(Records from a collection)
*** Block opens ***

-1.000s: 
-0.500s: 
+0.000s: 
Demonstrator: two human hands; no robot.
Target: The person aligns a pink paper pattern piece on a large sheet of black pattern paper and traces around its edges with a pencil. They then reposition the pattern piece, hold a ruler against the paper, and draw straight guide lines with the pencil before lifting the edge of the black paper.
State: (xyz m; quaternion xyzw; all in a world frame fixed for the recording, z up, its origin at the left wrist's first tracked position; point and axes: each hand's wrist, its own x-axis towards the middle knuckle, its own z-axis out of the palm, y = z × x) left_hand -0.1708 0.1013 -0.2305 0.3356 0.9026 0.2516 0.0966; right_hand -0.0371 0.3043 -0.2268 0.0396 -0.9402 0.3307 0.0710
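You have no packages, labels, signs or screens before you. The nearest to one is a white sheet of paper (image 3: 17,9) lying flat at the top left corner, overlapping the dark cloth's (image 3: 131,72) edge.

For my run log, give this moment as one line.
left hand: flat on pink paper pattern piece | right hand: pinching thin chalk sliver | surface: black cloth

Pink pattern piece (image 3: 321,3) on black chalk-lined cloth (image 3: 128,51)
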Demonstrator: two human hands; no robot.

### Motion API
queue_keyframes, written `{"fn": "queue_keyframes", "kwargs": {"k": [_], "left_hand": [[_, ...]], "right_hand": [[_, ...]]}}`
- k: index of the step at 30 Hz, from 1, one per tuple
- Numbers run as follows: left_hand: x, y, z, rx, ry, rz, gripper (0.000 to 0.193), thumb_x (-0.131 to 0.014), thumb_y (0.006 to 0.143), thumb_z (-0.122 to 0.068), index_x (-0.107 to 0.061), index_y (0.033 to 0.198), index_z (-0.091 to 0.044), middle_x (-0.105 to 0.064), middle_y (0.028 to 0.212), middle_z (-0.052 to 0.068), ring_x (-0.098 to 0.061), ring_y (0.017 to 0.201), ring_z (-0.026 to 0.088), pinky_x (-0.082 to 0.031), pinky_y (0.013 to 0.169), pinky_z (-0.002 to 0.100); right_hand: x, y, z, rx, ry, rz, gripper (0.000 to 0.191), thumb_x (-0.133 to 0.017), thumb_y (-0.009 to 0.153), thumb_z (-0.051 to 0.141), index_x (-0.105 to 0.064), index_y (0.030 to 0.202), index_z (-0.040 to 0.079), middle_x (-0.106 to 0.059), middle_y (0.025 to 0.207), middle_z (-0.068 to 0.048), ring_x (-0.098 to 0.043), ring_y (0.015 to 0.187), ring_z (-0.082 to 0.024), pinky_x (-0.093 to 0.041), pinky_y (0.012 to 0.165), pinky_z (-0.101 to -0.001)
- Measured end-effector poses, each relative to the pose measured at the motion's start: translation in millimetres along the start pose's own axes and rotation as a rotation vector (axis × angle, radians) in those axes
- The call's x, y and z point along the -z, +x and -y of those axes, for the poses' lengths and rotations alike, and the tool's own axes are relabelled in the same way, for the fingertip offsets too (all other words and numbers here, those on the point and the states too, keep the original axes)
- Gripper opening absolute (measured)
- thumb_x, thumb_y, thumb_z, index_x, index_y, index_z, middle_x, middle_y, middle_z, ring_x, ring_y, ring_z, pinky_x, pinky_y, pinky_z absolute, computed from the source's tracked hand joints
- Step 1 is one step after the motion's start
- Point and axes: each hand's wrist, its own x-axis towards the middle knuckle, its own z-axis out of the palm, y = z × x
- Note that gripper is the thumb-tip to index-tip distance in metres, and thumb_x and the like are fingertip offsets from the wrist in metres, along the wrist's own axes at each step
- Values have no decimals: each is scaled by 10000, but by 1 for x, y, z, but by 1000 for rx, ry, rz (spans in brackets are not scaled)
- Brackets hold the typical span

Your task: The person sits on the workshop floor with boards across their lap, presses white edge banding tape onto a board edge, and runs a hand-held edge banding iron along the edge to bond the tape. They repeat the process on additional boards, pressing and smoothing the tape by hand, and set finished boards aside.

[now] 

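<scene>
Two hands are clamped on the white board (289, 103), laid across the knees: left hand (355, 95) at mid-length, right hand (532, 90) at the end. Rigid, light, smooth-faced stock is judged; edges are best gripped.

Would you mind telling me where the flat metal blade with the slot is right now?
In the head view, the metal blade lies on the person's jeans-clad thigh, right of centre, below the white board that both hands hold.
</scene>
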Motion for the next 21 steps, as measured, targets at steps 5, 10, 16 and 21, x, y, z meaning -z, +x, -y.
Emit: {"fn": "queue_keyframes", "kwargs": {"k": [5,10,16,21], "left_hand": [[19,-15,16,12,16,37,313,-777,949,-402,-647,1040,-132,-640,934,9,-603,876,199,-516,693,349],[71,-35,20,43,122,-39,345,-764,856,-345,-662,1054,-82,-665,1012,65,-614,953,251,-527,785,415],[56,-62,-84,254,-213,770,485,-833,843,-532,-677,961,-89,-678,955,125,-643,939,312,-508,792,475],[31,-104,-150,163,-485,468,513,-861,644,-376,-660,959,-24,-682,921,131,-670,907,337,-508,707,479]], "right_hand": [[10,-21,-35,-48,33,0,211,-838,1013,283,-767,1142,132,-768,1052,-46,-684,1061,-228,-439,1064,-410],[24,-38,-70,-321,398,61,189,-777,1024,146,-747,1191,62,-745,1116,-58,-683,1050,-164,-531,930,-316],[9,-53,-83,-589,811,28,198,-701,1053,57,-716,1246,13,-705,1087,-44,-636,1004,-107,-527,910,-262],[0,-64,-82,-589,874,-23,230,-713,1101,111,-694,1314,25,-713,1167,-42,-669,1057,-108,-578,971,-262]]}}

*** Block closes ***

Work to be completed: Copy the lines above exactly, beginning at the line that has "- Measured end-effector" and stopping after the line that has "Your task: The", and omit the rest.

Solution to this task:
- Measured end-effector poses, each relative to the pose measured at the motion's start: translation in millimetres along the start pose's own axes and rotation as a rotation vector (axis × angle, radians) in those axes
- The call's x, y and z point along the -z, +x and -y of those axes, for the poses' lengths and rotations alike, and the tool's own axes are relabelled in the same way, for the fingertip offsets too (all other words and numbers here, those on the point and the states too, keep the original axes)
- Gripper opening absolute (measured)
- thumb_x, thumb_y, thumb_z, index_x, index_y, index_z, middle_x, middle_y, middle_z, ring_x, ring_y, ring_z, pinky_x, pinky_y, pinky_z absolute, computed from the source's tracked hand joints
- Step 1 is one step after the motion's start
- Point and axes: each hand's wrist, its own x-axis towards the middle knuckle, its own z-axis out of the palm, y = z × x
- Note that gripper is the thumb-tip to index-tip distance in metres, and thumb_x and the like are fingertip offsets from the wrist in metres, along the wrist's own axes at each step
- Values have no decimals: each is scaled by 10000, but by 1 for x, y, z, but by 1000 for rx, ry, rz (spans in brackets are not scaled)
- Brackets hold the typical span

Your task: The person sits on the workshop floor with boards across their lap, presses white edge banding tape onto a board edge, and runs a hand-held edge banding iron along the edge to bond the tape. They repeat the process on additional boards, pressing and smoothing the tape by hand, and set finished boards aside.

Apart from this answer, nothing more is required.